Pandey, who has brought out a flurry of posters hailing BJP leaders, saidthe BJP had nothing to do with the content of his posters, and that the messages he puts out are his personal opinions. Hailing from Prime Minister Narendra Modi’s parliamentary constituency of Varanasi, Pandey said he was an ardent follower of the PM, BJP president Amit Shah and Maurya.
However, over-enthusiasm does not always fetch results. For instance, some Allahabad Youth Congress members were at the receiving end of their own party’s ire in the first quarter of 2016, after they brought out posters pleading that Priyanka Gandhi should jump into the fray, and save the state unit of the Congress. This was seen as a thumbs-down to party vice-president Rahul Gandhi and party president Sonia Gandhi.
The family, sorry party, was quick to act. Those whose names were on the poster, Ahmed and Dubey, were isolated.
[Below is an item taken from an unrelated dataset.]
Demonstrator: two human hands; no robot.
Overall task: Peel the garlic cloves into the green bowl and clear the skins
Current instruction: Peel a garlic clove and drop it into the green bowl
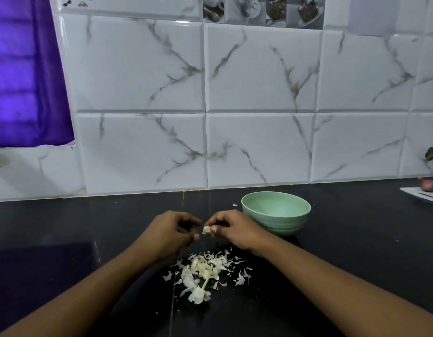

Other local leaders distanced themselves from the poster, declaring it the opinion of the party’s state youth cadre, and the guilty poster was consigned to oblivion.
No political party disclosed whether funds have been allocated to carry out these poster and banner wars. It’s as though all these printed materials are being churned out without cost, fuelled merely by the zeal of fanboys.
It’s worth keeping in mind the virulent objections parties like BJP have had to magazine covers in which cricketer MS Dhoni’s face was photoshopped into an image of Vishnu. That, we are told, show a lack of respect to the religion. These posters, on the other hand, do not.
Once the eye of the Election Commission is upon the state, no doubt the religious tone of the campaigns will fade or decrease. For now, though, political devotees think nothing of giving religious overtones to their hero-worship.